Robust land rights upheld by strong institutions not only strengthen housing security but also boost countries’ economic prospects, because people gain confidence to invest in land and businesses, and companies and individuals can use land as collateral to gain access to credit. Moreover, secure rights enable governments to increase revenue by collecting property taxes. And when land records are easily accessible for inspection, governments can be held accountable, ownership and use rights can be more easily protected, and land markets become fairer and more dynamic.
Given the benefits of open, accessible digital land records, it should come as no surprise that many countries, including India, Bangladesh, Sri Lanka, and Mauritius, are currently digitizing their land records or have recently completed this process. Other governments seeking to reduce corruption and make development more inclusive can follow four recommendations – drawn from a new report by the German development agency GIZ and a related Land Portal webinar – for documenting, digitizing, and opening their own records.
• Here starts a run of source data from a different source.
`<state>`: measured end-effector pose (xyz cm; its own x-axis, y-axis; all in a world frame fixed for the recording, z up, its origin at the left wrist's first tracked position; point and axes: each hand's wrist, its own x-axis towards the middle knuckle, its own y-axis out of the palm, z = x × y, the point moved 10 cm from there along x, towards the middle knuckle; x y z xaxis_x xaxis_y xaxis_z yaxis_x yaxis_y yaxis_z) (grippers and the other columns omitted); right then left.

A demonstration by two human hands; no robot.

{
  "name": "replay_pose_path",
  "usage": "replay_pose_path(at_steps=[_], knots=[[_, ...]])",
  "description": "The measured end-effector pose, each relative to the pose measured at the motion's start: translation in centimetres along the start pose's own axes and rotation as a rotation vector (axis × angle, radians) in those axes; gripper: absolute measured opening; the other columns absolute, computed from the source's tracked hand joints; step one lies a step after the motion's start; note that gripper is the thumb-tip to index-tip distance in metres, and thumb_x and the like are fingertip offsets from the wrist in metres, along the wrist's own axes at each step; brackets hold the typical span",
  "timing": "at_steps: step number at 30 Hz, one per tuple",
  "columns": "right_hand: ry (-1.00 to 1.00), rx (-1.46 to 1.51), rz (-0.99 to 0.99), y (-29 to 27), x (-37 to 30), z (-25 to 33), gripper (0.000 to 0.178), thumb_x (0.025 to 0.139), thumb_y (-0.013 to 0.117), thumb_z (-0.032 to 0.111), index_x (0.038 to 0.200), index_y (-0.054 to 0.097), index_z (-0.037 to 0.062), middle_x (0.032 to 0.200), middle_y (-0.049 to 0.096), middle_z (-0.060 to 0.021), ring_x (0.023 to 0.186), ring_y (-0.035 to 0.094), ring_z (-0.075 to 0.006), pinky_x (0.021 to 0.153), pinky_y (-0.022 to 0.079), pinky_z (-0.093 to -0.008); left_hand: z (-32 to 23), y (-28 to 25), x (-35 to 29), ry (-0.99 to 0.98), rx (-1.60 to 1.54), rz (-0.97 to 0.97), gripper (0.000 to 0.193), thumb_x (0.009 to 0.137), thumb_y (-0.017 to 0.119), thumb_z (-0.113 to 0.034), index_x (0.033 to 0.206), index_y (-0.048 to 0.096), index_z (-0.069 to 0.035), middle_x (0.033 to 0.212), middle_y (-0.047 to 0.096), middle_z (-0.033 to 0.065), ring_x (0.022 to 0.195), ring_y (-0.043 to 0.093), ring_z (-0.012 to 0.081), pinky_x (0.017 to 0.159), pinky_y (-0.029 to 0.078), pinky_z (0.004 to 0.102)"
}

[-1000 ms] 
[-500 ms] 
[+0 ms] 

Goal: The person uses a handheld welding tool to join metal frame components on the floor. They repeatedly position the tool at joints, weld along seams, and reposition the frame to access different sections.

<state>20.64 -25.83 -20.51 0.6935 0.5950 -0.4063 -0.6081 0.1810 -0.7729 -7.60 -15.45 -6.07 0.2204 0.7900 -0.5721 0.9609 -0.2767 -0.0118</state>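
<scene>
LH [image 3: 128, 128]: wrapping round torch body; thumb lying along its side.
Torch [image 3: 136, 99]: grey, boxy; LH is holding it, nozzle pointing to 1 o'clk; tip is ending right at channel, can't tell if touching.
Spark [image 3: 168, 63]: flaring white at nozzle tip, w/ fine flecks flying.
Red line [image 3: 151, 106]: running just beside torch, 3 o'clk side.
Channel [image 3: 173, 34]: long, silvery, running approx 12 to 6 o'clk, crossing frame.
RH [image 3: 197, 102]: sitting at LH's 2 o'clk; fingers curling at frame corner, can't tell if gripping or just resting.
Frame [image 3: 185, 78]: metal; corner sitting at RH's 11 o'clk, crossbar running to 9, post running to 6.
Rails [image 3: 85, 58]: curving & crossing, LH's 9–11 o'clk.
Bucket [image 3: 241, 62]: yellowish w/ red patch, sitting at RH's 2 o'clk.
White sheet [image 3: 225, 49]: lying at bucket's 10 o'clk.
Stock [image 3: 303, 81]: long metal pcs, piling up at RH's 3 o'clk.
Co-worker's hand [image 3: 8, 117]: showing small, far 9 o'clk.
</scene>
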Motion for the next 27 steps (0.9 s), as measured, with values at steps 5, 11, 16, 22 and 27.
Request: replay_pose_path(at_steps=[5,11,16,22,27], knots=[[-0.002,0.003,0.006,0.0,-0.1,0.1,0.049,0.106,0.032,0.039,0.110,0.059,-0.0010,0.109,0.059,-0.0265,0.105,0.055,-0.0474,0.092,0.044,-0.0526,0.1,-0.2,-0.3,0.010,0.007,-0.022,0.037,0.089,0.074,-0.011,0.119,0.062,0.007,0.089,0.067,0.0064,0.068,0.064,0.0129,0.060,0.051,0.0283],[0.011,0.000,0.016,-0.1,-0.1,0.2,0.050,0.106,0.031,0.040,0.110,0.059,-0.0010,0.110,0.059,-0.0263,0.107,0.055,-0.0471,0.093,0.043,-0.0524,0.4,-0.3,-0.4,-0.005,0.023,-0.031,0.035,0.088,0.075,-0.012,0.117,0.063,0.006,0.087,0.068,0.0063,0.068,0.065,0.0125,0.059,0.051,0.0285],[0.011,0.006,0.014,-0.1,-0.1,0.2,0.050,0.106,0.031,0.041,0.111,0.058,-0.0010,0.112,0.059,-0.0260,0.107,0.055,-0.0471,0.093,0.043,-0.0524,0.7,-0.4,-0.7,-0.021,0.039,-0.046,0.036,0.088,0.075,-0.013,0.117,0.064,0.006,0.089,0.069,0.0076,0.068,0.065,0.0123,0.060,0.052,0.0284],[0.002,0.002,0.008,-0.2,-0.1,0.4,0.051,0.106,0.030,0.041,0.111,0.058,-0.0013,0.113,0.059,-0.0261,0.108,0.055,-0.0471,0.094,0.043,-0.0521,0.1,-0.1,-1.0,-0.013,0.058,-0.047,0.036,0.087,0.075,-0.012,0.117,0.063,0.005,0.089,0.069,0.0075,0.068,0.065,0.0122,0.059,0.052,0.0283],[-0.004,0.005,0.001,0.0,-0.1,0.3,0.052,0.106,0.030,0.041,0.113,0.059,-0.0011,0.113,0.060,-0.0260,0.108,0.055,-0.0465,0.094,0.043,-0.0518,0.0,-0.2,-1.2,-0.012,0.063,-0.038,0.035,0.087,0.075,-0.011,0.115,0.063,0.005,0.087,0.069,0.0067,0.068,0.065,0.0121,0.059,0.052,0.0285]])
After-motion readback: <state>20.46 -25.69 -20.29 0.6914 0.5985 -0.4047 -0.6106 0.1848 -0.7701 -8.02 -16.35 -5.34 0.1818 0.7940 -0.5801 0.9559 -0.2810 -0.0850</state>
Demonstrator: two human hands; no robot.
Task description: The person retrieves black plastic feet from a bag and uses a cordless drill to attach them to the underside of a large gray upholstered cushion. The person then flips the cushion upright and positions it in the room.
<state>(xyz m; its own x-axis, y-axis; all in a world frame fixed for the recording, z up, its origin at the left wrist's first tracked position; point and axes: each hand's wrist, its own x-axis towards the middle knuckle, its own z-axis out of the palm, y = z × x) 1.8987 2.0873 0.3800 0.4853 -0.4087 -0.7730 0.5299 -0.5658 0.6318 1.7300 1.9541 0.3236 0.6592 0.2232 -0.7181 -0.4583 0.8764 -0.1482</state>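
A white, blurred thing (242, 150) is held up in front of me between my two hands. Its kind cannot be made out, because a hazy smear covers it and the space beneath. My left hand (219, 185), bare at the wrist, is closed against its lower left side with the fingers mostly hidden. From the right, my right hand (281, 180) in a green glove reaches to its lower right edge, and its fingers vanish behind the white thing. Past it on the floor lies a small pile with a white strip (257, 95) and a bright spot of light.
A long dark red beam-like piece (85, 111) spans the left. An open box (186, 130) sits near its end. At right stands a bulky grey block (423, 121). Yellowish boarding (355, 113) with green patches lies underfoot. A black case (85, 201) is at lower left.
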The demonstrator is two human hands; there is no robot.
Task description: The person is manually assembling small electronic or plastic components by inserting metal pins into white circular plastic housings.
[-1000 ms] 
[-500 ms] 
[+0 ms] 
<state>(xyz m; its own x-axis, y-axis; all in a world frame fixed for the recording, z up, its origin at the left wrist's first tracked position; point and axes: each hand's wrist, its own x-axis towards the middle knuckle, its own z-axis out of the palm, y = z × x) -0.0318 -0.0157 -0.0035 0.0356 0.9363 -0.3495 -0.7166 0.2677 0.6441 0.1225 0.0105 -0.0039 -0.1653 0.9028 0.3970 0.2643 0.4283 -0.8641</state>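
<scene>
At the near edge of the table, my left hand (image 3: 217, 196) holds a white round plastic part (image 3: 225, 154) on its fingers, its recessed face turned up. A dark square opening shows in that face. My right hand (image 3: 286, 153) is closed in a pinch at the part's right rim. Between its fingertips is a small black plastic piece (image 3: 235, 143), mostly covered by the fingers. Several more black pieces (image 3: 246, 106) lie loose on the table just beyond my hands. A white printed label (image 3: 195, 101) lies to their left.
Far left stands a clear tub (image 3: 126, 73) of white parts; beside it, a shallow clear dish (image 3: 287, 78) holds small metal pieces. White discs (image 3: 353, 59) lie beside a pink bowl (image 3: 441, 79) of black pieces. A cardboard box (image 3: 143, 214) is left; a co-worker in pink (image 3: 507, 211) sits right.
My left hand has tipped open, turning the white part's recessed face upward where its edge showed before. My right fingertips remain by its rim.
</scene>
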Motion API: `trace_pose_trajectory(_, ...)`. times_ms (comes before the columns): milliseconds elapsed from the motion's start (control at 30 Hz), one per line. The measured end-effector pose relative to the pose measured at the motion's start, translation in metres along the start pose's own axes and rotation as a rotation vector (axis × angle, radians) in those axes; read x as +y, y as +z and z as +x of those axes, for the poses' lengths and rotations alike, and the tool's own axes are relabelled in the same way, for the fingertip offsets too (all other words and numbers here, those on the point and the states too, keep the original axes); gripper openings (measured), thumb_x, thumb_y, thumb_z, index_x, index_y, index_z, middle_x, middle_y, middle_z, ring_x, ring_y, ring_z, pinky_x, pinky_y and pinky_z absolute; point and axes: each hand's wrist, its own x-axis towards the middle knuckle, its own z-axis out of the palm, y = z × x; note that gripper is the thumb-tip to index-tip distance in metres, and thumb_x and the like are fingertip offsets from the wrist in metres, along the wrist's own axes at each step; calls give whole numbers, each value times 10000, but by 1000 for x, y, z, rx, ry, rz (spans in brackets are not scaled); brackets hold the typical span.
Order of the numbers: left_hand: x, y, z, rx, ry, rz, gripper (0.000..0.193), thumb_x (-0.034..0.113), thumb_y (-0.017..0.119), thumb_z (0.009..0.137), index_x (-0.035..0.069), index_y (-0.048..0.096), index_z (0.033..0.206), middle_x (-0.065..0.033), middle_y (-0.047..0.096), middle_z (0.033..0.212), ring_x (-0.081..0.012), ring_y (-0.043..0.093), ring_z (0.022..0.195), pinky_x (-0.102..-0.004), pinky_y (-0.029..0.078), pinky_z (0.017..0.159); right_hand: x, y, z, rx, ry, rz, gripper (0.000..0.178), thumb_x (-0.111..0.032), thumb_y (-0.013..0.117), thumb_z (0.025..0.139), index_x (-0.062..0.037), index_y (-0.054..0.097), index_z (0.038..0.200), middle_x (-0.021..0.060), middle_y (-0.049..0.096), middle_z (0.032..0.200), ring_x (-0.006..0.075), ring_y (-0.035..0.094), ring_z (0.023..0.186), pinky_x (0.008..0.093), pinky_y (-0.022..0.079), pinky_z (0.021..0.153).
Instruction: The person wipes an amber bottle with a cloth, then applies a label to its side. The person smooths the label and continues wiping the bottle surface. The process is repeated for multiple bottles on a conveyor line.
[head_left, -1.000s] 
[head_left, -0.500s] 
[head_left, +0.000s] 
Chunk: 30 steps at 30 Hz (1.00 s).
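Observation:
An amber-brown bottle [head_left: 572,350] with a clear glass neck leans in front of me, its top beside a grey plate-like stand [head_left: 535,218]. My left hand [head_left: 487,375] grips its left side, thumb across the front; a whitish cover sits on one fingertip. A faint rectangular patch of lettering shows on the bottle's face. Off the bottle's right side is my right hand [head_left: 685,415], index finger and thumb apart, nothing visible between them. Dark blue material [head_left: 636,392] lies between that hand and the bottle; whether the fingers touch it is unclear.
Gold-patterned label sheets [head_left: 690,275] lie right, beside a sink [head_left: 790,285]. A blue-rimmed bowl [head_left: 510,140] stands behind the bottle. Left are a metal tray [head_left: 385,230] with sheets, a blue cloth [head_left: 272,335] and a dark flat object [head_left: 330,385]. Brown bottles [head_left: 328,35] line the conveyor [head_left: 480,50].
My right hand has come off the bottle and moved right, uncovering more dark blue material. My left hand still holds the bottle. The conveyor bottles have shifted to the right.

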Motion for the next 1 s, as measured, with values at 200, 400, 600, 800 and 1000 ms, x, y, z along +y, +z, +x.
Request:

For starters, existing property records should be verified and upgraded before digitization. Digitizing the inaccurate or incomplete paper records that exist in many settings will only perpetuate the problem.
Policymakers should also ensure the active participation of women and disadvantaged groups. While a system that works for the vulnerable will also work for the well connected, the inverse is often untrue. These disadvantaged groups must play an active role not only in collecting the data (to build trust and ownership), but also in the creation and evolution of the land-records system itself.
Furthermore, to increase transparency and fight corruption, land data should be open by default. Any exceptions must be clearly justified as being necessary to protect the vulnerable. And while such an approach could be risky, these risks can be managed, for example by making vulnerable owners’ names available only to government officials above a certain rank.
Finally, systems should be fit for purpose and context. Current technological possibilities alone should not dictate the design of open land-data systems. Instead, governments should establish their goals and priorities, and create an open land-data system to fulfill their needs. It is also important to recognize that context matters – what works in one setting may not work in another.
To be sure, open land-data systems are no magic bullet. They guarantee neither transparency nor accountability. But forward-thinking governments should embrace these systems as crucial tools in the process of stamping out corruption and safeguarding the land rights of all members of society.